◆ What you will do: Copy the data exactly. Images are the one exception.

◆ Information provided:
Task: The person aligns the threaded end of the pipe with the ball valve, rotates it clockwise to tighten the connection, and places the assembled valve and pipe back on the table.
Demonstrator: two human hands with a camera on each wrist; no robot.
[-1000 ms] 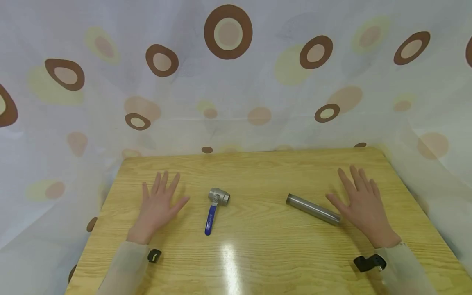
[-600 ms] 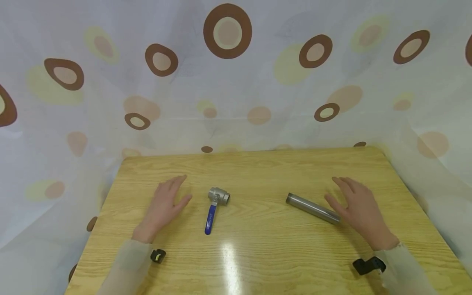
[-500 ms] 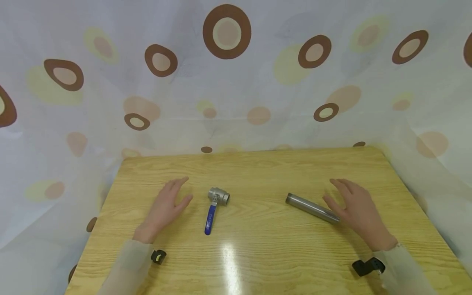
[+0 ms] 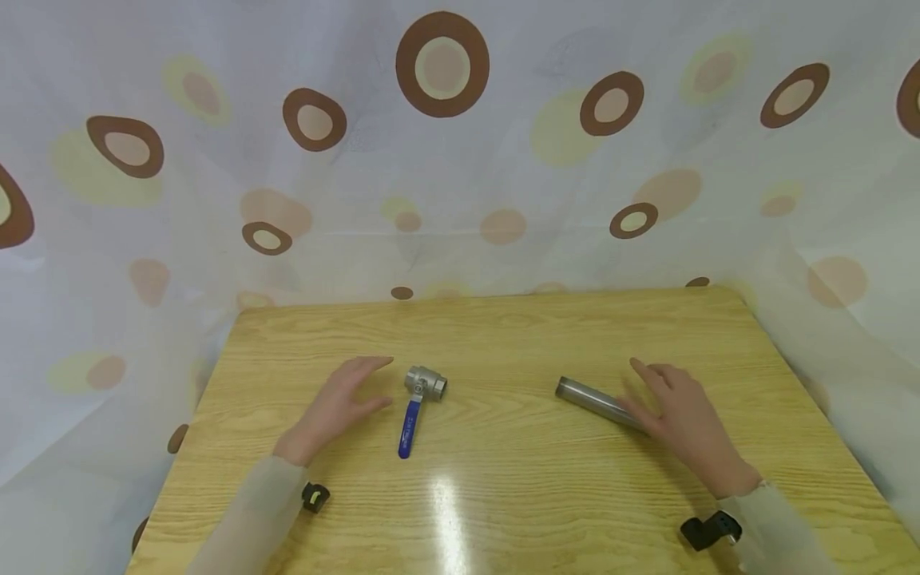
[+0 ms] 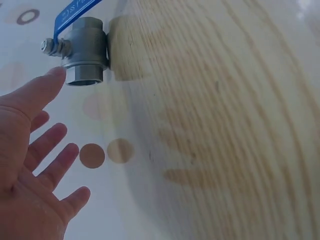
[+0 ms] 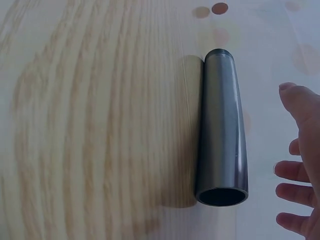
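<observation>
A metal ball valve (image 4: 426, 383) with a blue lever handle (image 4: 409, 430) lies left of the table's middle. My left hand (image 4: 334, 409) is just left of it, thumb and fingers apart and holding nothing. In the left wrist view the thumb tip comes close to the valve body (image 5: 86, 49); whether they touch I cannot tell. A steel pipe (image 4: 592, 399) lies slanted on the right side. Over its near end is my right hand (image 4: 686, 419), fingers spread, hiding that end in the head view. The right wrist view has the whole pipe (image 6: 222, 130) apart from the fingers.
Both things lie on a wood-grain table (image 4: 496, 495). A patterned white curtain (image 4: 359, 184) rises behind the table and along both its sides. Each wrist wears a small black device (image 4: 315, 497) on a strap.
Both hands have moved inward and turned from flat and spread to a more sideways pose. The left nears the valve, and the right now covers the pipe's near end. Valve and pipe stay put.
</observation>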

◆ Answer space:
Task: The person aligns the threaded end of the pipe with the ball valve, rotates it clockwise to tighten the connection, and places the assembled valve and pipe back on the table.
Demonstrator: two human hands with a camera on each wrist; no robot.
[-1000 ms] 
[-600 ms] 
[-500 ms] 
[+0 ms] 
[+0 ms] 
[+0 ms] 
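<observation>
A metal ball valve (image 4: 426, 383) with a blue lever handle (image 4: 409, 430) lies left of the table's middle. My left hand (image 4: 334, 409) is just left of it, thumb and fingers apart and holding nothing. In the left wrist view the thumb tip comes close to the valve body (image 5: 86, 49); whether they touch I cannot tell. A steel pipe (image 4: 592, 399) lies slanted on the right side. Over its near end is my right hand (image 4: 686, 419), fingers spread, hiding that end in the head view. The right wrist view has the whole pipe (image 6: 222, 130) apart from the fingers.
Both things lie on a wood-grain table (image 4: 496, 495). A patterned white curtain (image 4: 359, 184) rises behind the table and along both its sides. Each wrist wears a small black device (image 4: 315, 497) on a strap.
Both hands have moved inward and turned from flat and spread to a more sideways pose. The left nears the valve, and the right now covers the pipe's near end. Valve and pipe stay put.
</observation>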

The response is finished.